*What is required*.
Starting at the first line of the data below, write out each line exactly until you reach the line containing "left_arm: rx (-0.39", and include that line too.

- - -

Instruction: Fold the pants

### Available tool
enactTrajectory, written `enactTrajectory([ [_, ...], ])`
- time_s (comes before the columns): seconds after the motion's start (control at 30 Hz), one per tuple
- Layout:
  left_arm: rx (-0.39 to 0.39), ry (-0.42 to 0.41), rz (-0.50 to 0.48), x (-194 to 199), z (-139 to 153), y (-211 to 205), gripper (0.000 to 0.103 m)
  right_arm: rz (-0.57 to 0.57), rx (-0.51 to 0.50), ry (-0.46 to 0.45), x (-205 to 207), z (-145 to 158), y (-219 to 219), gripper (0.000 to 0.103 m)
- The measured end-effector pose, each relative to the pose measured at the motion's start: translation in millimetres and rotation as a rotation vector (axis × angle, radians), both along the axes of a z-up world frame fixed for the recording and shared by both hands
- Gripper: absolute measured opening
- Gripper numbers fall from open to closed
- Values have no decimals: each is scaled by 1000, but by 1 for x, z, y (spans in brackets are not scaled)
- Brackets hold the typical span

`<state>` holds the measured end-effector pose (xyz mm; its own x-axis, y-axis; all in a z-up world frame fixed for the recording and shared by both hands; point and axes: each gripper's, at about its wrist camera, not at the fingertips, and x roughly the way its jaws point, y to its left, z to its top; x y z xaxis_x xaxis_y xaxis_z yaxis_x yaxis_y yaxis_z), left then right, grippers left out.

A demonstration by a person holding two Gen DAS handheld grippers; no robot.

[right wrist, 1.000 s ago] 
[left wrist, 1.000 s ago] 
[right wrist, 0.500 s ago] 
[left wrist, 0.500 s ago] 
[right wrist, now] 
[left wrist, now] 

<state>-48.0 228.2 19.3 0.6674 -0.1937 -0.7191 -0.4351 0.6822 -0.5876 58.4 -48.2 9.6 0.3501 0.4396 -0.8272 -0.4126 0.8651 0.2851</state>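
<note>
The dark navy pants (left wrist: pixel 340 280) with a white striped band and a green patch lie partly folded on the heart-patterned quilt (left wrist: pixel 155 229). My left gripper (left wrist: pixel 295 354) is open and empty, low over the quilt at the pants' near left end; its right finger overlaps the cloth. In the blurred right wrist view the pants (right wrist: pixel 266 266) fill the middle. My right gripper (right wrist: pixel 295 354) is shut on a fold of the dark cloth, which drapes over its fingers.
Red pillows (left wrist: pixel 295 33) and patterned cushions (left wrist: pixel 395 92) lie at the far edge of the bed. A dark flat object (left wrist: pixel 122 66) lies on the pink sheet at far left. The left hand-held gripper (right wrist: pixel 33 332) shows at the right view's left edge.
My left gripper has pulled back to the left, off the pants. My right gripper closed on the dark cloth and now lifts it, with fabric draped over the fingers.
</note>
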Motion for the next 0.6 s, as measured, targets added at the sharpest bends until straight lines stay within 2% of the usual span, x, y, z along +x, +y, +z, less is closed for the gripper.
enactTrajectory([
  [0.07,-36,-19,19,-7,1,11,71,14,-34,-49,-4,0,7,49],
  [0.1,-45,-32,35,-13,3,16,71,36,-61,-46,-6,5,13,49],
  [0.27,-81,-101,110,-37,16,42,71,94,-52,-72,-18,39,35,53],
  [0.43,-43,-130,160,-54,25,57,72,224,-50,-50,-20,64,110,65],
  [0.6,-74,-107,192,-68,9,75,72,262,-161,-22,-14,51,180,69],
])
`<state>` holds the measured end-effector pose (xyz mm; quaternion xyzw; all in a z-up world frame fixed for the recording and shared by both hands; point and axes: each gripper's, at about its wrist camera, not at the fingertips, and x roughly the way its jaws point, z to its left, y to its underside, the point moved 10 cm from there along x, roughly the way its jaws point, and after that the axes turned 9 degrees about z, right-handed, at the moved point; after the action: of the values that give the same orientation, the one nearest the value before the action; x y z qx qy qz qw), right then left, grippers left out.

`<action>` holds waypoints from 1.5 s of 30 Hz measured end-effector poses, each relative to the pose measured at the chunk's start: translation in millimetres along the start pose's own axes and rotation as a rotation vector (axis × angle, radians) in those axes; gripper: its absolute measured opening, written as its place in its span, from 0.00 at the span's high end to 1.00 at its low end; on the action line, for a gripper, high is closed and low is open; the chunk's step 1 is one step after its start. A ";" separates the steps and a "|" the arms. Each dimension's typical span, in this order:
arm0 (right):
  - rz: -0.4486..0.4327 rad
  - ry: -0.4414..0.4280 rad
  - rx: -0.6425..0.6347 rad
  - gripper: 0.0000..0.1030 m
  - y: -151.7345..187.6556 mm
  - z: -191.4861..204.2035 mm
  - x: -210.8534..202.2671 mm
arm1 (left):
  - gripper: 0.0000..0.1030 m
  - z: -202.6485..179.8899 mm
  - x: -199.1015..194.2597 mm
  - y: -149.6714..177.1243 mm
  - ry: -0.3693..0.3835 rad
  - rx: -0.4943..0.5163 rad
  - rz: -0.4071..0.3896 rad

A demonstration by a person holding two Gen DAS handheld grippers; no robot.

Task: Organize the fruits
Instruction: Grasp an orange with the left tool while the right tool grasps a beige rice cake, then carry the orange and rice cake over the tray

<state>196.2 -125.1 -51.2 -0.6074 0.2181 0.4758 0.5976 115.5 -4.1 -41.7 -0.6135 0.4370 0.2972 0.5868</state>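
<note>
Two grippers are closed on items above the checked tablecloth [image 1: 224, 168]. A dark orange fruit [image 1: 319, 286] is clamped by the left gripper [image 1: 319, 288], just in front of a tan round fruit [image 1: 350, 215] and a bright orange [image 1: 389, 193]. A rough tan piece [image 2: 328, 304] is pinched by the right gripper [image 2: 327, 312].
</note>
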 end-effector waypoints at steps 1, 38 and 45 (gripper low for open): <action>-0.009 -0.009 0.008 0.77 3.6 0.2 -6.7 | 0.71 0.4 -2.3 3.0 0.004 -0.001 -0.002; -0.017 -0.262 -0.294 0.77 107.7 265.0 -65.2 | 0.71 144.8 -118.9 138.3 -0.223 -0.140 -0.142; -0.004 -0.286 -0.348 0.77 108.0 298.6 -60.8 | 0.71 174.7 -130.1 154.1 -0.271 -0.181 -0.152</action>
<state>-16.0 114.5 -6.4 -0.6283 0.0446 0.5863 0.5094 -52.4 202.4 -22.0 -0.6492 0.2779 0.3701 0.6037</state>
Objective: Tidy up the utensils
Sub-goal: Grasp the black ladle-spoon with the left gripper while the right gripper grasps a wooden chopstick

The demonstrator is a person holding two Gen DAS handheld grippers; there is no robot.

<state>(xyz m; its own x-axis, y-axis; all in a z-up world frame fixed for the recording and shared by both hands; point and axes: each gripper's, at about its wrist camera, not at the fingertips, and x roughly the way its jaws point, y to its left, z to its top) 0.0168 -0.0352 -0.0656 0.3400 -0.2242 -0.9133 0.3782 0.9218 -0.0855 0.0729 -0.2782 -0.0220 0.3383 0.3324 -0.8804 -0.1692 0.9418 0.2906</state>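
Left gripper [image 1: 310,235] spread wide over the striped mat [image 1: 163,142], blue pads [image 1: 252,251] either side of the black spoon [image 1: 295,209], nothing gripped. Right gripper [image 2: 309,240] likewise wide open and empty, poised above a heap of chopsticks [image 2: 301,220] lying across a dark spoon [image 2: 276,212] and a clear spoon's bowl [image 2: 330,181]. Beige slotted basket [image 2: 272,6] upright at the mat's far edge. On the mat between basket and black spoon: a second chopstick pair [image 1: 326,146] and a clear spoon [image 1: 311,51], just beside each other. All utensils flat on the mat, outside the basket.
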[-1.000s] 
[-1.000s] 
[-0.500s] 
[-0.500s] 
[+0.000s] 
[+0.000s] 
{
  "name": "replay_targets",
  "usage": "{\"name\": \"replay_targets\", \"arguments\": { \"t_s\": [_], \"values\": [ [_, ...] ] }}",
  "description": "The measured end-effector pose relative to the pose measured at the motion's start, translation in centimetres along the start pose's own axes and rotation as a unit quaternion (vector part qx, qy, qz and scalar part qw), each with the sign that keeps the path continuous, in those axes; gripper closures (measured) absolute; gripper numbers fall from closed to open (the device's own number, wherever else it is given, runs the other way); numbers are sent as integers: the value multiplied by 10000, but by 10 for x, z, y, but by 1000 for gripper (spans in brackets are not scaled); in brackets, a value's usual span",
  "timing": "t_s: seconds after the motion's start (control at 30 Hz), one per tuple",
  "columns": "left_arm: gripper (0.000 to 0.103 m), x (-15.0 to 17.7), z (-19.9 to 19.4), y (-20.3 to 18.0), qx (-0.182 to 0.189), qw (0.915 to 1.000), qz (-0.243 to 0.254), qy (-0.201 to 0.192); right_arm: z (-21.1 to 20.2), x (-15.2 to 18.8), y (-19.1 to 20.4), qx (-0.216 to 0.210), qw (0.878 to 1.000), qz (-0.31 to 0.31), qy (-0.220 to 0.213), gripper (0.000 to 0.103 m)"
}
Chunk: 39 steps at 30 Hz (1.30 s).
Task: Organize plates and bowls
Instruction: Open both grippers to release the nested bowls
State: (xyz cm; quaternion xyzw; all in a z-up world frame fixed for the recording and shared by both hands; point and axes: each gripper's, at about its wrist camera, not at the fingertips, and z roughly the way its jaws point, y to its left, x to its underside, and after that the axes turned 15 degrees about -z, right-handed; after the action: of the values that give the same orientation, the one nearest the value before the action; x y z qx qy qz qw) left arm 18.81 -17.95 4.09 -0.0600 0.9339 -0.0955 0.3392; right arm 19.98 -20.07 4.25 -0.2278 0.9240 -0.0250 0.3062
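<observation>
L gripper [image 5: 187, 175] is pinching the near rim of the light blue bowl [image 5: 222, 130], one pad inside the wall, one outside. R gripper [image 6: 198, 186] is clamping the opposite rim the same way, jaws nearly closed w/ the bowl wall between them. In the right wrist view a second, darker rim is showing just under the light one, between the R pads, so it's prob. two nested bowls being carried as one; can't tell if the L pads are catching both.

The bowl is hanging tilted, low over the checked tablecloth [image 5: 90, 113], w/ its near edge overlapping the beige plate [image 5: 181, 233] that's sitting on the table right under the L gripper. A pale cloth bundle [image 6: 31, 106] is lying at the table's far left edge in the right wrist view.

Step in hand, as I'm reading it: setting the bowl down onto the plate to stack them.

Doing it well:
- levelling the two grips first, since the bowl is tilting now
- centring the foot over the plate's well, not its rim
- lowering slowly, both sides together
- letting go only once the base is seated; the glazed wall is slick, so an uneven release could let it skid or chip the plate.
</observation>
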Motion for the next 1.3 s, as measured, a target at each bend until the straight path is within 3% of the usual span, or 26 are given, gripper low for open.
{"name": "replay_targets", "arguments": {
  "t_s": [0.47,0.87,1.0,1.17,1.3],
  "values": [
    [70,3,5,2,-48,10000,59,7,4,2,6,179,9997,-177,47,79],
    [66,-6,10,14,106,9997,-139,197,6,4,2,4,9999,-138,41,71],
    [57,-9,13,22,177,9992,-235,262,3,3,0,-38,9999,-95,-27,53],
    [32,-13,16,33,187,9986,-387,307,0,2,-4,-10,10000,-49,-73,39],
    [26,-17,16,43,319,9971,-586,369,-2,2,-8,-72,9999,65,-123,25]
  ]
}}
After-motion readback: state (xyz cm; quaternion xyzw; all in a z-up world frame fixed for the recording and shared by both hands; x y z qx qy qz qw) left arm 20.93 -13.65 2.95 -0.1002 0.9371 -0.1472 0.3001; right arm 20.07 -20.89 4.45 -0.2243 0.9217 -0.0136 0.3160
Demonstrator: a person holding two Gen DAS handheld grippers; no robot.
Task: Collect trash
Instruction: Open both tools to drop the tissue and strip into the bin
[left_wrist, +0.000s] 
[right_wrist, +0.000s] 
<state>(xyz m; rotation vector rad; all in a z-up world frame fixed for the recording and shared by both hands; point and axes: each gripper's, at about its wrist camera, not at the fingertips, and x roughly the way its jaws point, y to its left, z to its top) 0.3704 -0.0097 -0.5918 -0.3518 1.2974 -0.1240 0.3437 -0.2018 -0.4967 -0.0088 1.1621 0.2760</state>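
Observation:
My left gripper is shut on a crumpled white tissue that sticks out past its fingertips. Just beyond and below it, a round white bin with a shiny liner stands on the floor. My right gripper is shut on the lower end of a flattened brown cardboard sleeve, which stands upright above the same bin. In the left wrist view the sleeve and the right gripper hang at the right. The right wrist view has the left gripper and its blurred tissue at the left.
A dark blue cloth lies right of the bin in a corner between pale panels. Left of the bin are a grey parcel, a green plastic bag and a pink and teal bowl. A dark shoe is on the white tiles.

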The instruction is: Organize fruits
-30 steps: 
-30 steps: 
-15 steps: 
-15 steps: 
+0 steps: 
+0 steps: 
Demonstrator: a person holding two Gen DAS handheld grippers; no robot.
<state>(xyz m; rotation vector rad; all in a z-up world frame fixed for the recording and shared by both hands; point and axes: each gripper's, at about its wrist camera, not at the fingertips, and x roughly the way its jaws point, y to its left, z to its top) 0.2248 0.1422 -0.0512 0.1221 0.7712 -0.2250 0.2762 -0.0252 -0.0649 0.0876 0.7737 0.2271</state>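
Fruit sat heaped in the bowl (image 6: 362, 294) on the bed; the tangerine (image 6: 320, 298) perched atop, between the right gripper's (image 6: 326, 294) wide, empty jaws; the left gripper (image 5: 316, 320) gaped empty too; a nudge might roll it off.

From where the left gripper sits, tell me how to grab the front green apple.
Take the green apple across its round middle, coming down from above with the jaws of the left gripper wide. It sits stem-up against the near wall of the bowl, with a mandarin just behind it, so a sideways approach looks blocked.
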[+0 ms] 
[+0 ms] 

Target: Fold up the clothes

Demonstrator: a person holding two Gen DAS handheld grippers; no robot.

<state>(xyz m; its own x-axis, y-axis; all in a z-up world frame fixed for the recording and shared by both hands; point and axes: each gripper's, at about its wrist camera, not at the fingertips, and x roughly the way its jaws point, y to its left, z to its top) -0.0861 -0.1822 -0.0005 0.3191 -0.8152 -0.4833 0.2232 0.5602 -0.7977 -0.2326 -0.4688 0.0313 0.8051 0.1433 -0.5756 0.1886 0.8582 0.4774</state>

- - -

*Output for this exercise*.
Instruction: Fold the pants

### Available tool
enactTrajectory, written `enactTrajectory([ [_, ...], ])`
- time_s (comes before the columns): seconds after the motion's start (control at 30 Hz), one per tuple
- Layout:
  left_arm: rx (-0.39 to 0.39), ry (-0.42 to 0.41), rz (-0.50 to 0.48), x (-194 to 199), z (-139 to 153), y (-211 to 205), gripper (0.000 to 0.103 m)

The full answer has been given.